# Fish or Ghost shrimp in tank with water feature?



## dart345 (Jun 29, 2010)

Curious, I am going to have a false bottom which will allow for plenty of water, however the actual water space for fish or shrimp to freely roam will be apx 2.5 inchs by 36 inches long.

I made a gap to hide the false bottom and allow more water for water plants.

After heavy research I could find Killifish to be suitable.

Shrimp seem to need water changing or cleaning, Was wondering would I be able to add a Killifish to the tank without having to extra water cleaning or maintence?

Really on the fence about the fish or shrimp if its going to be extra work in regards to upkeep. I was hoping the plants be able to be beneficial and break anything down furthermore.

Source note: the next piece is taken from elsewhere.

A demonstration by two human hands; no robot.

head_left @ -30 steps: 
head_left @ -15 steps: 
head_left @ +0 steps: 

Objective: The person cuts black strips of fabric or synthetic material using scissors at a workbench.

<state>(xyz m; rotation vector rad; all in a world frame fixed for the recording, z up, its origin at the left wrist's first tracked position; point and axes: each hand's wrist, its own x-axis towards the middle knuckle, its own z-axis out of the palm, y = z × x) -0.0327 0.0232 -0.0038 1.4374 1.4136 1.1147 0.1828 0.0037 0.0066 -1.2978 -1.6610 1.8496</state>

I am more leaning towards keeping the water feature but just heavily planting it with water plants


----------



## thumbnail (Sep 18, 2005)

My cherry shrimp in the outside pond live in water that the only water changes are given by rain. you can add enough aquatic plants to keep the water pretty clean. It will already get to the proper PH from the soil and leaves in the vivarium. Mini water lettuce, and some others will keep it pretty good. The big issue I would have is not keeping the water up to standard for some shrimp, but over population. If you had a way of collecting shrimp on a regular basis it should be fine, but if you cannot then fish would be your only option.


----------



## RRRavelo (Nov 21, 2007)

I have only studied frogs and fish together with regards to aquatic frogs and fish in the same water together. Normally this did not turn out too well for the frogs as the fish tended to nip on the frogs. 
The only drawback I can think of to keeping fish with terrestrial frogs would be the greatly increased chance of your frogs escaping while you do water changes which are normally necessary for fish survival. 
Killisfish and bettas would do alright in acidic water with little or no water changing but their metabolic waste would be loading the water up with nitrates and ammonia. You would not want your expensive dart frogs splashing around in that too often. 
I have kept a water feature functional in my very first viv. since '07. I have never changed out the water "per se" but I mist and spray and eventually remove the extra water with a turkey baster at the rate of 16-18 ounces at a time. Maybe some of the senior members can suggest species of fish to keep. The two above and guppies come to mind for me if you are still determined to try.


----------



## lando (Sep 10, 2010)

The problem with keeping most fish in a viv water feature isn't the water condition but vertical height. Top dwelling fish freak out because the ground is so close and bottom dwellers do the same because of their closeness to the water surface. That all leads to your fish stressing out. Some fish don't mind these conditions though. White clouds don't seem to mind. Don't try to stick a shoal of neons in 3 inch deep water. They will stress out and die. Shrimp don't seem to care either.
Plant the water feature heavily and/or run the water through an external filter to keep it clean and you should never have to do water changes. Just top it off or suck out the excess on occasion. If you plant slow growing, easy to care for plants like Anubias or Crypts, You shouldn't have to worry about trimming much or even fertilizing (actual ferts or CO2).
I have a few White Cloud minnows and a dozen or so red cherry shrimp in a water feature that is 18" x 18" x 3" deep. It holds about 12 gallons counting the volume under the false bottom. I have it filtering through an Eheim canister and a bunch of plants to help keep the water clean. My levels for nitrates, ammonia, PH, everything...are perfect. I never do water changes, just scoop out excess water from time to time. The key is to not overstock the fauna to the point that the plants or the filter can't keep up with cleaning the water. Shrimp have a very low bioload. So do tiny fish like minnows, guppies, and anything getting labeled "nano" these days. Google "nano fish" to find lists of suitable fish if you want. Just remember that you shouldn't "torture" a fish by putting it in surroundings that are unsuitable just to have something neat to look at. I'm not trying to be a jerk, I just see too many people that treat fish as disposable.


----------



## dart345 (Jun 29, 2010)

Well I was more prone to using Cherry Shrimp, and if folks are able to use it with live plants then I should be able to have 3-5 in the tank without overcrowding. I will also have a mist setup and already have a overflow drain valve installed at the 3.5 inch mark (possibly 4 inch) so anything that goes over simply drains out for control.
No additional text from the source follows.